Die US-Notenbank Fed hat den Leitzins weiter in die Höhe geschraubt und gleichzeitig vor einer sich eintrübenden Konjunktur im neuen Jahr gewarnt. Das kommt bei den Börsianern nicht gut an. Vor allem Technologiewerte stehen unter Druck. Die Siltronic-Aktie markiert ähnlich wie viele Wettbewerber ein neues Jahrestief.

Siltronic zählt im laufenden Jahr zu den größten Verlierern auf dem heimischen Kurszettel.
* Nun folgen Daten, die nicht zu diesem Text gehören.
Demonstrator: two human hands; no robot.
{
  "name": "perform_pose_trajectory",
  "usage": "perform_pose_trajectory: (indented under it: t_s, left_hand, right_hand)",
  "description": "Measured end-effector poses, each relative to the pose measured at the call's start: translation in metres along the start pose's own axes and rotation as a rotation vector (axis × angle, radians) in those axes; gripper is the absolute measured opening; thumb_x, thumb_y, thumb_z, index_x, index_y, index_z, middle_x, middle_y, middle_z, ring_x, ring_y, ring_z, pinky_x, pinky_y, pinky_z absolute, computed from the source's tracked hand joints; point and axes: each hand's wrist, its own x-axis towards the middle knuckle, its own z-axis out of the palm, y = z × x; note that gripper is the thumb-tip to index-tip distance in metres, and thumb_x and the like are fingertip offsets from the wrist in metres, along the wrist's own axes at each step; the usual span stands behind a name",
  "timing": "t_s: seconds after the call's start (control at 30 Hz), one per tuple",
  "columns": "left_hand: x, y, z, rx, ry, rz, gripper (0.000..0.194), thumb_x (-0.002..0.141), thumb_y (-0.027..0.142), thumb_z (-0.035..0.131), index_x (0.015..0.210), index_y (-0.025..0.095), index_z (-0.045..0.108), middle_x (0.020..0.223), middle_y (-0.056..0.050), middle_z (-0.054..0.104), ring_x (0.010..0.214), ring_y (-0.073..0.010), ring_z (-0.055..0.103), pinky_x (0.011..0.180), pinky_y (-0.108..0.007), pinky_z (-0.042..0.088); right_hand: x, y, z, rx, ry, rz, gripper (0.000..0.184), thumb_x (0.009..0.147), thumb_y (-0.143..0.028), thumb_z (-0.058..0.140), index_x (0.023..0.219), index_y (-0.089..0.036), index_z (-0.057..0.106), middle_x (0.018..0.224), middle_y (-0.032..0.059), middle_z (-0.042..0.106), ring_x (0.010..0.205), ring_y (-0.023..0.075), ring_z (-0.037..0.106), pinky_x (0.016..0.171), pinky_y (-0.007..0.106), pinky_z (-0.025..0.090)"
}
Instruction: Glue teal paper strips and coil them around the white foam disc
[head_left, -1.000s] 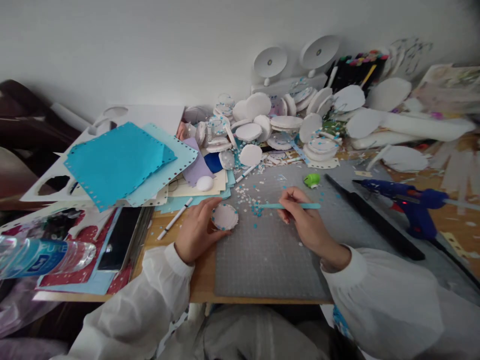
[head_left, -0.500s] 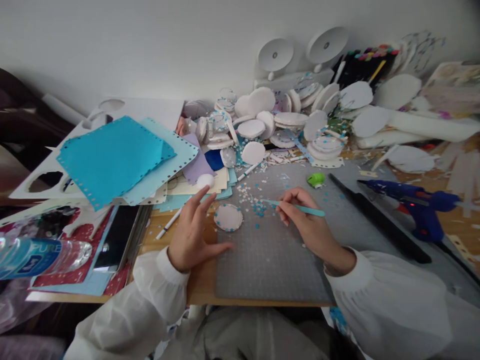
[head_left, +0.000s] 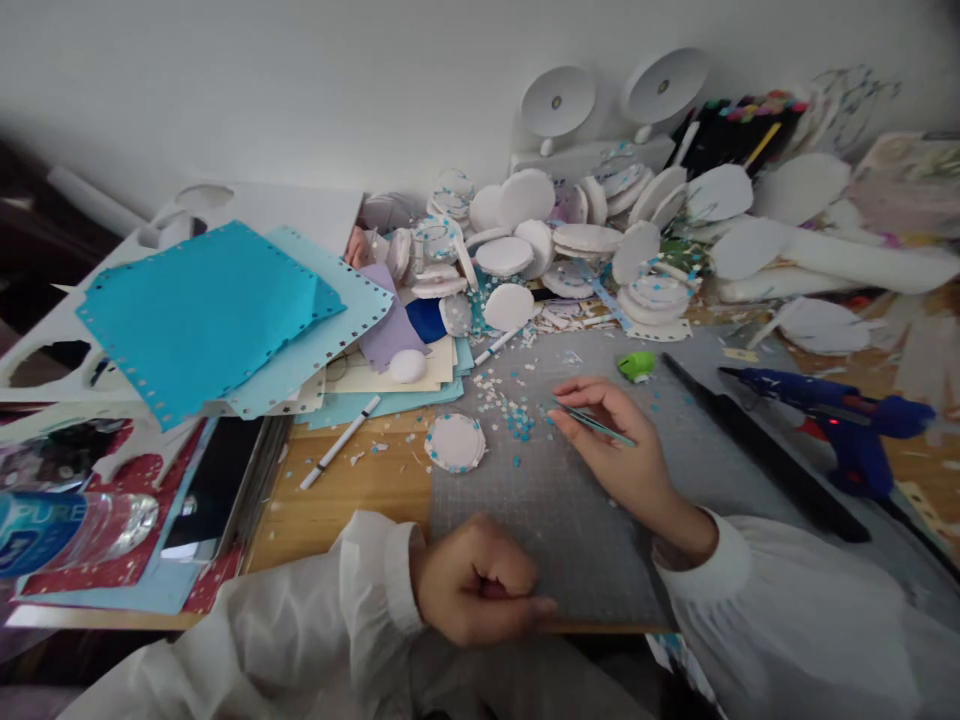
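My left hand (head_left: 480, 582) is curled at the front edge of the grey cutting mat (head_left: 540, 540), thumb stretched along the edge, and nothing shows in its fingers. Between the thumb and fingers of my right hand (head_left: 619, 445) are teal tweezers (head_left: 600, 425), held above the mat. Just left of their tip lie loose blue star-shaped bits (head_left: 519, 424) and white bits (head_left: 489, 385). A white disc (head_left: 457, 443) with small blue pieces around its rim lies flat at the mat's left edge, beyond my left hand.
A blue glue gun (head_left: 847, 410) with a lit red light and a long black tool (head_left: 765, 450) lie at right, near a green object (head_left: 635, 366). White discs (head_left: 506, 256) pile up behind. Blue sheets (head_left: 210, 310), a white pen (head_left: 341, 442) and a bottle (head_left: 67, 530) are left.
My left hand has moved from beside the disc down and right to the mat's front edge, its spread fingers curling in. The tweezers have turned in my right hand. The view has shifted slightly.
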Motion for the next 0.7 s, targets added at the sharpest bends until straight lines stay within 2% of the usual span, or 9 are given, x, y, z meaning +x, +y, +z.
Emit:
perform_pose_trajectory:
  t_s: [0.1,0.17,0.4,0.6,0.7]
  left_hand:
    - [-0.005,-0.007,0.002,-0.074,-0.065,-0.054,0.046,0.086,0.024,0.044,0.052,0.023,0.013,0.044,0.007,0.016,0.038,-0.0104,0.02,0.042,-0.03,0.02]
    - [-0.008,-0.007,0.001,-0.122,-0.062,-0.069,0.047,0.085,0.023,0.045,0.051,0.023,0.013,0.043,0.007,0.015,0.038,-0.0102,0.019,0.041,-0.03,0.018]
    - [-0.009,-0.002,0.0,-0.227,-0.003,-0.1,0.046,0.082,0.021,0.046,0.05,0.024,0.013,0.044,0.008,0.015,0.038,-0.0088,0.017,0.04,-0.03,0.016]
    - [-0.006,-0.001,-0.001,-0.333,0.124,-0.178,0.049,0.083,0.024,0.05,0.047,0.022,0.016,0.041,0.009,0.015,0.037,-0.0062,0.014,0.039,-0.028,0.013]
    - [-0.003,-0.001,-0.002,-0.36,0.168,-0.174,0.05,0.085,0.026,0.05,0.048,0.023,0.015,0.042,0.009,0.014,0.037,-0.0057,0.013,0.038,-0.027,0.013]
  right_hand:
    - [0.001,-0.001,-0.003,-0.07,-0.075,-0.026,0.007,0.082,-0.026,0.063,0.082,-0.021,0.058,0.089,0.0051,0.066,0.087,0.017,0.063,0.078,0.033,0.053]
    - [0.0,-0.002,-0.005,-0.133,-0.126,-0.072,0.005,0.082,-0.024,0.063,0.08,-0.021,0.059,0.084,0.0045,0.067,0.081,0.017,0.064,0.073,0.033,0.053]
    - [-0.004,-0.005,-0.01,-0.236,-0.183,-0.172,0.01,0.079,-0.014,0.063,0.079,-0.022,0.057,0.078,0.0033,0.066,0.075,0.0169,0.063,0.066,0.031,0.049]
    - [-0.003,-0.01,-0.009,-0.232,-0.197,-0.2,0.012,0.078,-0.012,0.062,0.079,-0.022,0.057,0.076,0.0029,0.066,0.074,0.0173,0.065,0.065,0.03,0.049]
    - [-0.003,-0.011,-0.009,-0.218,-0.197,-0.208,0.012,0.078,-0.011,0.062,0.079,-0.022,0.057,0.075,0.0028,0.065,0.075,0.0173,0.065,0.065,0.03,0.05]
Zuletzt arbeitete die Aktie an einer Stabilisierung. Gestern rutschte der Kurts dann aber im Sog der schwachen Micron-Zahlen unter die wichtige Unterstützung bei 70 Euro. Heute geht es für die Papiere des Waferherstellers im schwachen Marktumfeld erneut weiter nach unten.

Eine Übertreibung? Geht es nach Siltronic Finanzchef Rainer Irle, ist der Münchner Konzern weiter auf Kurs. Seinen Aussagen zufolge ist die Nachfrage nach Wafern weiter auf einem hohen Niveau. In Sachen Preisentwicklung zeigte sich der Vorstand ebenfalls weiter zuversichtlich.

Die Aussichten bei Siltronic sind also nicht so schlecht, wie es der Kursverlauf zuletzt aufzeigt. DER AKTIONÄR hält daher an seinem Fazit fest: Liegt der Finanzvorstand mit seiner Einschätzung nicht komplett daneben, dann sollte die mit einem KGV von 5 günstig bewertete Aktie bei einer überfälligen Gegenbewegung von DAX und Co – ähnlich wie Aixtron – zu den Leadern gehören. In einem ersten Schritt muss dazu zunächst die 70-Euro-Marke überwunden werden. Als nächstes Ziel wartet dann weiter die 90-Euro-Marke.

Hinweis nach §34 WPHG zur Begründung möglicher Interessenkonflikte: Aktien oder Derivate, die in diesem Artikel besprochen / genannt werden, befinden sich im "Real-Depot" von DER AKTIONÄR.